Multi-Worker Single-GPU Architecture

This system uses an unconventional but efficient approach for GPU utilization:

# Standard Industry Approach:
1 GPU = 1 Worker = 1 Model Instance

# steamLensAI Approach:
1 GPU = 4 Workers = 4 Model Instances (shared GPU memory)

Benefits:

  • 100% GPU utilization through intelligent resource sharing
  • Memory efficient (shared model weights across workers)
  • Maximum performance extraction from single GPU hardware

Why This Works:

  • PyTorch handles concurrent GPU access efficiently
  • Modern GPUs (RTX 4080) have sufficient memory bandwidth for multiple models
  • Batch processing workloads tolerate occasional synchronization overhead

System Requirements

Hardware Requirements

GPU: CUDA-capable GPU
Other: All other specifications configurable via app_config.py

Performance Scaling

# Observed throughput:
1. 1.2M reviews in 2:19 = ~8,633 reviews/second
1. 1.2M reviews in 8:02 = ~2,489 reviews/second
# Scaling characteristics:
- CPU-bound: Linear scaling with cores (up to ~8 cores for my computer)
- GPU-bound: Linear scaling with cores (I can hold at most 12 workers at a time in my GPU but the GPU hits 100% at 8 workers)
- I/O-bound: Depends on storage speed (biggest challenge as chunking requires multiple IO reads which can't be parallelized)

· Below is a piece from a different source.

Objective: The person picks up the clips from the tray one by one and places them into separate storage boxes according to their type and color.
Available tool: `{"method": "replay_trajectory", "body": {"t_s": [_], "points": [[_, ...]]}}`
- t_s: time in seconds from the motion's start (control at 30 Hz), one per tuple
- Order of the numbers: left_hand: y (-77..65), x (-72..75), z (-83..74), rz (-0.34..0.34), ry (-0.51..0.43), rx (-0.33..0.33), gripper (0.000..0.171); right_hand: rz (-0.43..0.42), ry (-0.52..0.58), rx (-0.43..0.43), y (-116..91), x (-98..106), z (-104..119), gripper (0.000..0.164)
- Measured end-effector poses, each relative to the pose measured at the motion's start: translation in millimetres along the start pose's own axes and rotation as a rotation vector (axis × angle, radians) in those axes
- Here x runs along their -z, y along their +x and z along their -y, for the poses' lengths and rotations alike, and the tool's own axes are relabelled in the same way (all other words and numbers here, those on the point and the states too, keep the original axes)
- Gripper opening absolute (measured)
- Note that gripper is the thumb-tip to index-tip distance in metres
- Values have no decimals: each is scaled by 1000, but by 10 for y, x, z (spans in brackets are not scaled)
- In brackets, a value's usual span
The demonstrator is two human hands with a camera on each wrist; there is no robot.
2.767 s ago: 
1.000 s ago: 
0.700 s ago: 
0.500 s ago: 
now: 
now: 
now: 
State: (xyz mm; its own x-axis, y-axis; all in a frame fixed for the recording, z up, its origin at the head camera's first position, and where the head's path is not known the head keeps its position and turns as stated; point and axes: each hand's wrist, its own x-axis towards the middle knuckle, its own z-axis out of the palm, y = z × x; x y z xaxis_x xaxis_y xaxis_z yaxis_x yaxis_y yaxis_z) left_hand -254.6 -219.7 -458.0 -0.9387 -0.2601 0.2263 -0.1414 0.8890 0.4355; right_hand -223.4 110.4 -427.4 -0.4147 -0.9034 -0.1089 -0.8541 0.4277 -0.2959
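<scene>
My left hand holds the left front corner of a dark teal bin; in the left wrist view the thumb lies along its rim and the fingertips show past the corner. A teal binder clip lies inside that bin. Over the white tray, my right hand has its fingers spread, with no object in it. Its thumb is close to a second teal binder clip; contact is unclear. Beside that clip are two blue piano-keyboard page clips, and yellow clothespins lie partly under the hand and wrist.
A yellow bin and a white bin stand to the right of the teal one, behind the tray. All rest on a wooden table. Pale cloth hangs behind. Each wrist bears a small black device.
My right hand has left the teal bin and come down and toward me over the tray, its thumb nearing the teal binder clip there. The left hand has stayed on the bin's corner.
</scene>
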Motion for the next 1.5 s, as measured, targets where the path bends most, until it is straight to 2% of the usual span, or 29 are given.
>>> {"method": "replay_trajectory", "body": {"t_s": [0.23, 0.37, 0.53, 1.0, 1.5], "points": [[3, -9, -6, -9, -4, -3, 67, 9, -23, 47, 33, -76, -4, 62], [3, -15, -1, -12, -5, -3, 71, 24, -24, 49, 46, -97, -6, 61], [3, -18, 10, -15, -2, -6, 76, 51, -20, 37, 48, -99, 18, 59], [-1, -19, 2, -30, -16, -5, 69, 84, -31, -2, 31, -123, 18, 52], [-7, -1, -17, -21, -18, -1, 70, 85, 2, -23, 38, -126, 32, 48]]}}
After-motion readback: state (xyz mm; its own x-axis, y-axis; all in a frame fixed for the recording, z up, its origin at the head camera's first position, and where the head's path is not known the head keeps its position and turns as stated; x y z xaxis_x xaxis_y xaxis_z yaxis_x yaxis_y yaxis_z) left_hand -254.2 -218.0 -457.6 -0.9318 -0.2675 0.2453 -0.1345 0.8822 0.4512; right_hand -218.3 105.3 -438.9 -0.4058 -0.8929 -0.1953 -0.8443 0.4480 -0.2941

The followin are terminal images showing multiple models being loaded in the GPU at the same time: Terminal for topic assignmnet terminal_execs_topic_assignment Terminal for summarization terminal_execs_summarization

Configuration Management

Hardware-Adaptive Configuration

The system automatically detects hardware and adjusts processing parameters:

# config/app_config.py
if SYSTEM_MEMORY_GB >= 32 and GPU_MEMORY_GB >= 16:
    PROCESSING_CONFIG = {
        'n_workers': 6,              # More workers for high-end system
        'memory_per_worker': '4GB',  # Higher memory per worker  
        'gpu_batch_size': 512,       # Larger batches for 16GB VRAM
        'chunk_size': 25000,         # Larger chunks for efficiency
    }
elif SYSTEM_MEMORY_GB >= 16:
    # Mid-range configuration
    PROCESSING_CONFIG = { ... }
else:
    # Low-memory configuration  
    PROCESSING_CONFIG = { ... }

Monitoring & Observability

Built-in Monitoring

  • Dask Dashboard: Real-time worker and task monitoring
  • Progress Tracking: Chunk-level completion monitoring
  • Performance Metrics: Throughput and timing statistics
  • Resource Usage: Memory and GPU utilization tracking

Debugging Features

  • Unique Chunk IDs: Granular task tracking and error isolation
  • Timing Metrics: Phase-by-phase performance analysis
  • Error Handling: Graceful failure recovery and reporting

Outputs:

topic assignment output ui_output_topic_assignment summarization output ui_summarization

Results:

The following is the results page: final_results

Key Engineering Decisions

Decision Reasoning Trade-offs
Dask over Ray Simpler setup(idk ray, will try it out tho), better Pandas integration Less GPU-native features
Single-GPU Multi-Worker Maximum hardware utilization Complex memory management
Temporary File Storage Fault tolerance, progress tracking Disk space usage
CPU Model Distribution Avoid GPU serialization issues Extra CPU↔GPU transfers

This architecture prioritizes maximum performance from limited hardware over traditional scalability patterns, making it ideal for research, prototyping, and resource-constrained environments.